Olivia called the thing a lightsaber. He didn’t call it anything. The saber’s blade had ripped through flesh, blast doors and taken more lives than the original owner ever intended. Olivia said the original owner was a terrorist. She called the terrorist Obi-Wan or Ben Kenobi; Dai found the name interesting. He did some research. Public records classified him as a fugitive. Private records described him as a Clone War veteran; a fallen hero – a Jedi. Dai hadn’t killed one yet. But he was sure the assignment would come eventually. And so would the awards.

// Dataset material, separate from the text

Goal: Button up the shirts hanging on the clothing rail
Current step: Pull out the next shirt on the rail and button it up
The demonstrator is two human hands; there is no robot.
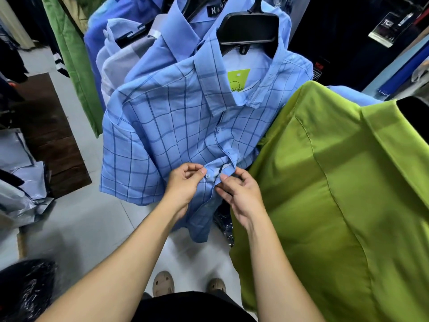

Since the Annual CorSec Awards Ball Dai was bestowed more treasures. Scripts sprawled over the bed. His comm. log was filled with famous names. When he wasn’t on stage, on set, or at the institutions, he was…working. Politicians were mysteriously passing away. Drug lords were tortured. Planetary rebellions were halted. Sector revolts were sabotaged. And all was his doing.
He was an agent; the perfect spy. Who would suspect a child actor? And much less an awarded, New Order patriot and figurehead of the Sub-Adult Group Recruitment branch. There wasn’t a chance in the seven rings of hell the two incidents could be related.
There were too many faces involved in hiding it.
COMPNOR commercials ran daily of him. Posters were plastered with his face. Holo-feeds ran with his sponsorship through Core worlds. Dai had reclaimed fame at the New Order’s design; a design which was a part of a larger strategy. As often was the case with the Empire. These plans weren’t fully divulged to any one person. Only chunks were left to the agents in the operation. Even Olivia hadn’t grasped the full scope of the project. The only certainty was Dai was staffed as the main role in the Project Harbinger.
A certainty Dai had come to live with.
He blinked. Slowly. Then let out a sigh with a single word under his breath.
“Frack…”
This was going to be another long day.